◆ **What is needed**: Transcribe exactly, and without pictures, the lines from the one that contains "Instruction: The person" through the last line of the material.
Segment Start: Collected data
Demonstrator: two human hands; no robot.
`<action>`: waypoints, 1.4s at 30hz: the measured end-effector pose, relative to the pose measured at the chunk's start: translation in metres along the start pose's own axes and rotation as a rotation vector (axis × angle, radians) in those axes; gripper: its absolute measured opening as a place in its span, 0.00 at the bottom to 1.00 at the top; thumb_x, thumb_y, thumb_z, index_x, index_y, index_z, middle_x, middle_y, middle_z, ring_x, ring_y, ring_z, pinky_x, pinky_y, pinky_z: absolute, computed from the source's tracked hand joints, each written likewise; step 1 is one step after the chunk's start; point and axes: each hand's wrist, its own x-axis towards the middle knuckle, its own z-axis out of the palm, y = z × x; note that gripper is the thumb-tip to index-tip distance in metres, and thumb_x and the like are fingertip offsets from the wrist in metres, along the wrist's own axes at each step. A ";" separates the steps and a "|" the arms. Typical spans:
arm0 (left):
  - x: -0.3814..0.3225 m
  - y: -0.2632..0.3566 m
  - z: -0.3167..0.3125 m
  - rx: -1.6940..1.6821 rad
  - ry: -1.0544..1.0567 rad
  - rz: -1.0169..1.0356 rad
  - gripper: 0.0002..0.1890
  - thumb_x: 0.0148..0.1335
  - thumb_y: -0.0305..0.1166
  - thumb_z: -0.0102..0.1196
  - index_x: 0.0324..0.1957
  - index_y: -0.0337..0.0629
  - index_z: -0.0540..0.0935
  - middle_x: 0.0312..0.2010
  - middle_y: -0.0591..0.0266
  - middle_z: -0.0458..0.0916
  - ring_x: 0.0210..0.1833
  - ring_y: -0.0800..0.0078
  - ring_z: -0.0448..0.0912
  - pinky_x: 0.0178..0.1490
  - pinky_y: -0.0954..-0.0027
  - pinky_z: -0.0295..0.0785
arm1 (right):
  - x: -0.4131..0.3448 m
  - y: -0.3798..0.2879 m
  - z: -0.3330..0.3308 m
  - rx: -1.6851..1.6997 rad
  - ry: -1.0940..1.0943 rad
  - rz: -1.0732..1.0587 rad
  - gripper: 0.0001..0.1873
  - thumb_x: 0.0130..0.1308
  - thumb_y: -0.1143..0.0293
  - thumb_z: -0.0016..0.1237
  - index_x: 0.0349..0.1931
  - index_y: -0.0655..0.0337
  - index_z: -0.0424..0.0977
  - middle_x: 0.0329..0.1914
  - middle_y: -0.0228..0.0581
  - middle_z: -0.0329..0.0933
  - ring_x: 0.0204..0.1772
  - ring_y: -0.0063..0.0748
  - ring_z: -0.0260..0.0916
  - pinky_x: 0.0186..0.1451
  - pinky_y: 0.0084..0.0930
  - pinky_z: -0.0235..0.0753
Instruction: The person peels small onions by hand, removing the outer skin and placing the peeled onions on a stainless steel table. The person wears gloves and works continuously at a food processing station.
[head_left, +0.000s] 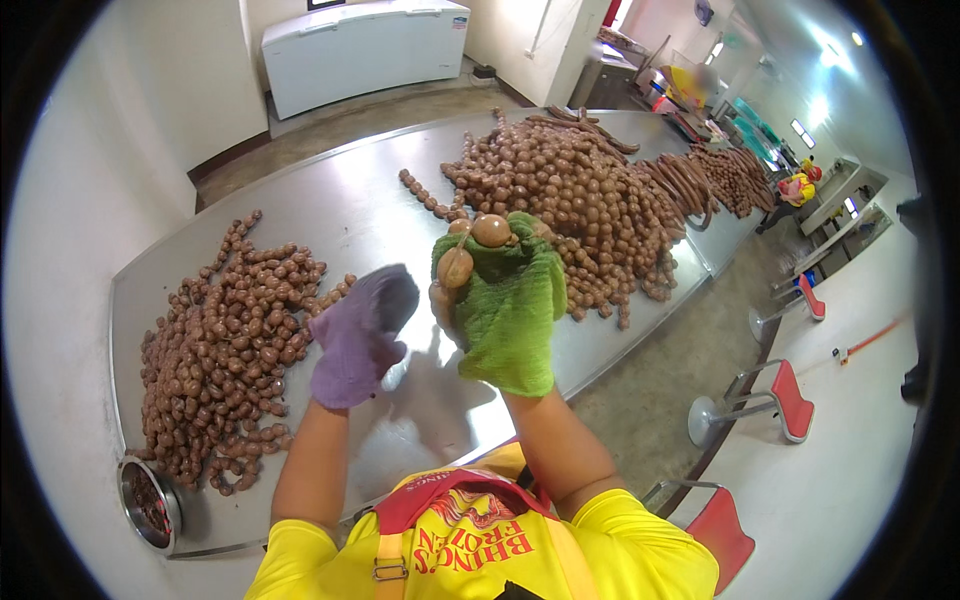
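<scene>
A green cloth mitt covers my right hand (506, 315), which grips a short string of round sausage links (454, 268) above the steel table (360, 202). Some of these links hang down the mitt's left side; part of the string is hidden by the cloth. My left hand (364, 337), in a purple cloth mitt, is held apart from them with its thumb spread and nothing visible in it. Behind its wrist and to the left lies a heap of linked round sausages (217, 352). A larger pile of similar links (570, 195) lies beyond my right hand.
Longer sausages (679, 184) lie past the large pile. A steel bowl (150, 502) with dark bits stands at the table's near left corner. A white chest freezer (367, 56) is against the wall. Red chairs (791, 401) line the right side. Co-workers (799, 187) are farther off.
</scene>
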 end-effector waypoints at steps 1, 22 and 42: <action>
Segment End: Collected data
◆ **Task solution**:
Instruction: The person peels small onions by hand, removing the outer skin and placing the peeled onions on a stainless steel table. The person wears gloves and works continuously at a food processing station.
[head_left, +0.000s] 
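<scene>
A green cloth mitt covers my right hand (506, 315), which grips a short string of round sausage links (454, 268) above the steel table (360, 202). Some of these links hang down the mitt's left side; part of the string is hidden by the cloth. My left hand (364, 337), in a purple cloth mitt, is held apart from them with its thumb spread and nothing visible in it. Behind its wrist and to the left lies a heap of linked round sausages (217, 352). A larger pile of similar links (570, 195) lies beyond my right hand.
Longer sausages (679, 184) lie past the large pile. A steel bowl (150, 502) with dark bits stands at the table's near left corner. A white chest freezer (367, 56) is against the wall. Red chairs (791, 401) line the right side. Co-workers (799, 187) are farther off.
</scene>
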 end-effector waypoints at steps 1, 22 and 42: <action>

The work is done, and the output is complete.